NordicPlayground / nRF51-ble-bcast-mesh

Other
323 stars 121 forks source link

conflicts leading to hanging mesh #61

Closed vliedel closed 7 years ago

vliedel commented 8 years ago

Hi, i'm currently trying out the mesh with 6 nodes, of which 5 are regularly sending messages (about 100B each 10s). Sometimes i see a lot of conflicts coming by, resulting in some nodes not sending anything anymore. I attached gdb, but they didn't actually crash, so it's a bit hard to find out what happens here. I should probably start actually handling conflicts, but I'm wondering what could cause this.

daviddedwin commented 8 years ago

Looks like a zombie node, this is a current open issue on the release 0.7.1-SD8, but can be fixed by using the radio_control.c from the dfu_alpha branch.

vliedel commented 8 years ago

Ah, looks like I can indeed only update that file for now. I'll give it a go!

vliedel commented 8 years ago

Nope, this seems to mess up the messages i'm sending. Maybe because i increased the payload size?

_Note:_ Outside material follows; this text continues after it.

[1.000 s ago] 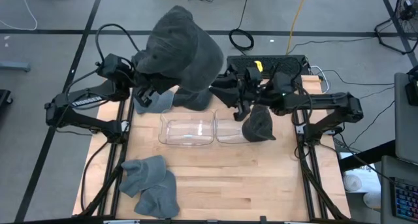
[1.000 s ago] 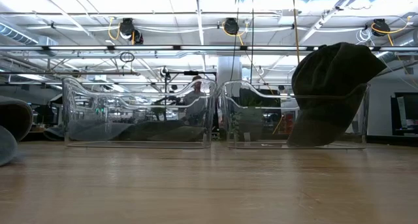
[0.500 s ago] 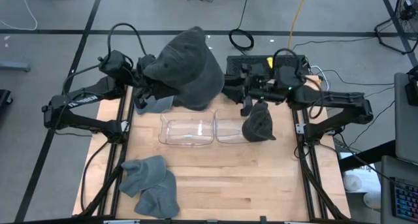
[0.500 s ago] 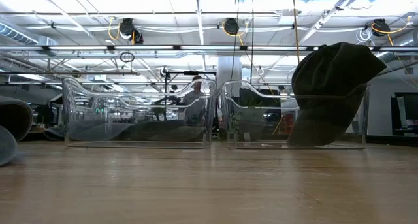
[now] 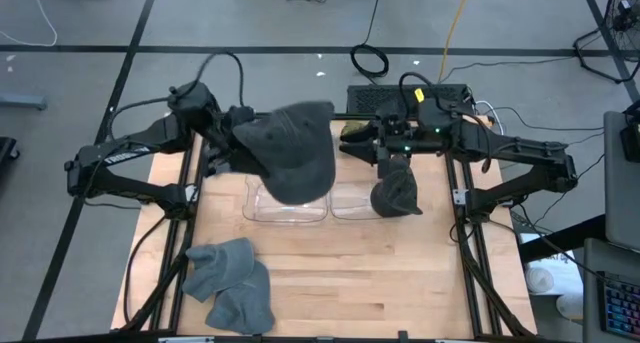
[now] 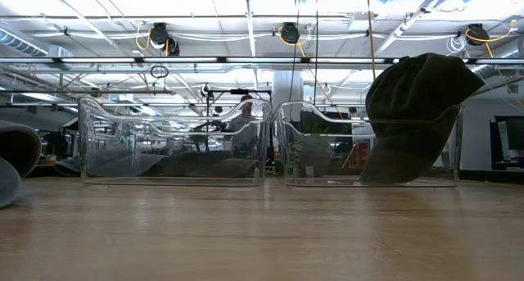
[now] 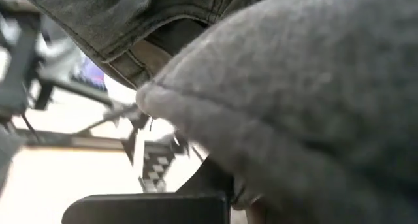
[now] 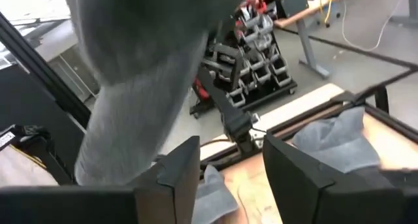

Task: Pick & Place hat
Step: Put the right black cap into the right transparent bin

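Above the left clear plastic bin [image 5: 287,199], the left claw [image 5: 243,143] is pinched tight on a dark grey fabric cap [image 5: 292,151], which hangs in the air over that bin's back edge. The cap is soft and rounded, with a stitched brim seam that shows close up in the left wrist view [image 7: 150,21], where its coarse woven cloth fills most of the frame.

The right claw [image 5: 385,155] hovers over the back of the worktop, just behind a second dark grey cap [image 5: 396,191]; its two dark fingers [image 8: 179,165] stand parted with a plain gap between them and nothing in it. That second cap sits propped against the right end of the right clear plastic bin [image 5: 352,201], rising above the rim in the low view [image 6: 417,109].

Both bins are shallow, glossy, rounded-corner tubs set side by side at the middle of the pale wooden worktop [image 5: 360,283]. Near the front left corner lies a loose heap of lighter grey fleecy hats [image 5: 232,283], soft and crumpled. Behind the worktop rests a black box with cables [image 5: 400,95].
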### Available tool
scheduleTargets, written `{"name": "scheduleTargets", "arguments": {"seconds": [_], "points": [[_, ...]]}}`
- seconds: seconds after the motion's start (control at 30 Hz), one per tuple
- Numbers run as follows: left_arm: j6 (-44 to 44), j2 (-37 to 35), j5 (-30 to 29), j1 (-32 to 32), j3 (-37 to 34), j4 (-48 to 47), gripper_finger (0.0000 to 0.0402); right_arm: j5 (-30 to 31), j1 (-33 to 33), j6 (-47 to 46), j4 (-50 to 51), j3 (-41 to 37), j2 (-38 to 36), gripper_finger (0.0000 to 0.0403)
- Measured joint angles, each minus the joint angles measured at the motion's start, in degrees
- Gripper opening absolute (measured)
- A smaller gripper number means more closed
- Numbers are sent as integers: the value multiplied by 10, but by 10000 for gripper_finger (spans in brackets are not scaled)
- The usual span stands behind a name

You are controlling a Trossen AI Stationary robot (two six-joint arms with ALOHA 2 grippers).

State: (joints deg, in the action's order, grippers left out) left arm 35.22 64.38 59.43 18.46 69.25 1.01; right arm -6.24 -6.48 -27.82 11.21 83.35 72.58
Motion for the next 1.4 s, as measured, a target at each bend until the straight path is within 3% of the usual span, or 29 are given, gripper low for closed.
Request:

daviddedwin commented 8 years ago

Can you verify on the default size ? We have it working and stable on a 25 node network.

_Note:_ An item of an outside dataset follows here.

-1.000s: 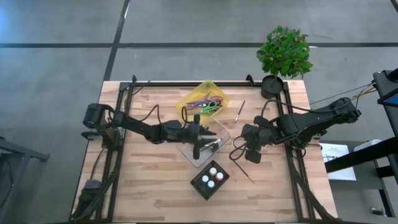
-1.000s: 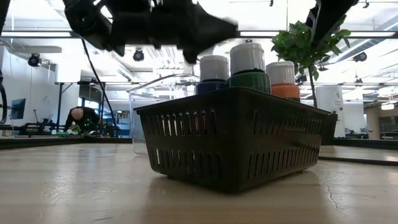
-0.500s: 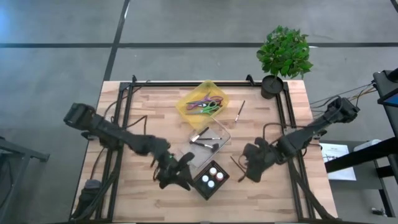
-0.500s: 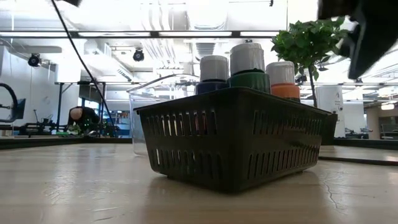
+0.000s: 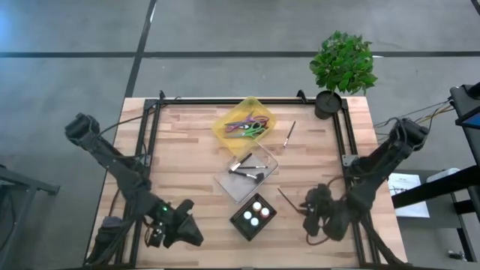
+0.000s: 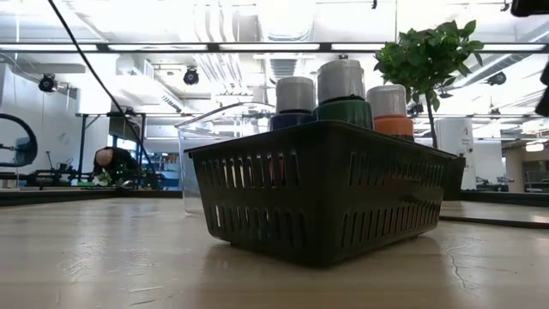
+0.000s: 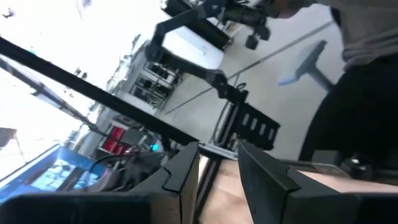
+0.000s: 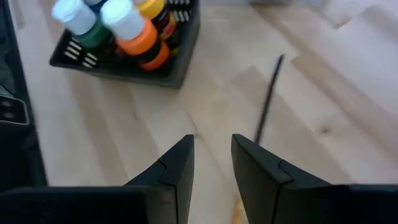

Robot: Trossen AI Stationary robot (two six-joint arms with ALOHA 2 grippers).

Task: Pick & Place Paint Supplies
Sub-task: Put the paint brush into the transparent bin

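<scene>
Three white-capped paint bottles (image 5: 256, 214) stand upright in a black slotted basket (image 6: 326, 202): dark blue (image 6: 295, 99), green (image 6: 341, 90) and orange-red (image 8: 144, 38). Dark-handled brushes (image 5: 247, 169) lie in a clear tub (image 5: 238, 185). One thin brush (image 5: 288, 201) lies flat on the table between basket and right gripper, another (image 5: 290, 133) farther back. My left gripper (image 5: 193, 237) (image 7: 217, 155) hangs at the near left corner, shut, holding nothing. My right gripper (image 5: 307, 211) (image 8: 211, 158) hovers near the brush (image 8: 267, 99), shut and empty.
A yellow tray (image 5: 225, 127) with colour-handled scissors (image 5: 247, 124) sits toward the far edge. A potted plant (image 5: 342, 66) stands at the far right corner. Bare wood (image 5: 180, 161) lies left of the tub. The dark frame rails (image 5: 142, 150) run along both sides.
My left gripper has left its place above the clear tub and swung fast to the near left corner. My right gripper has drawn back toward the near edge, away from the tub. Basket, tub and brushes have stayed where they were.
</scene>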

vliedel commented 8 years ago

With the default size, it seems to work: no zombie nodes after a couple of hours. With the larger size, the default size plus 5 more bytes, were received correctly, but all 0 for the bytes after that. The size i'm using is: #define RBC_MESH_VALUE_MAX_LEN (100) #define BLE_ADV_PACKET_PAYLOAD_MAX_LENGTH (RBC_MESH_VALUE_MAX_LEN + 3) (again, i only copy pasted the new radio_control.c, left all other code as it is in the sdk 8 branch)

daviddedwin commented 8 years ago

Will take a look at it but a fix is likely only in Jan.

trond-snekvik commented 8 years ago

Hi @vliedel, I'm afraid there's a bit more to it for the packet-length fix. First off, the hardware configuration in radio_init must be changed: NRF_RADIO->PCNF0 defines the length of the three individual header fields, S0 (the type field in the packet format diagram), the length field, and S1, the padding bits after the length field.

As you can see at line 205 in radio_control.c, the length field is 6 bits (and consequently, the padding field S1 is 2 bits, to fill the byte). This is in line with the BLE standard. With a 6 bit length field, the longest packet we can send and receive is 63 bytes, which gives a max mesh-payload of 49 bytes (63 - adv-addr - mesh-header = 49). If we try to send mesh packets with a length that takes more than 6 bits to represent, the radio sees length % 64, and uses this new length. No bytes after this length goes on air.

So for your example, you have to increase the hardware length field to 7 bits, and reduce S1 to 1 bit, like so:

    NRF_RADIO->PCNF0 =  (
                          (((1UL) << RADIO_PCNF0_S0LEN_Pos) & RADIO_PCNF0_S0LEN_Msk)
                        | (((1UL) << RADIO_PCNF0_S1LEN_Pos) & RADIO_PCNF0_S1LEN_Msk) 
                        | (((7UL) << RADIO_PCNF0_LFLEN_Pos) & RADIO_PCNF0_LFLEN_Msk) 
                      );

This allows you to transmit a 113 byte payload for the mesh.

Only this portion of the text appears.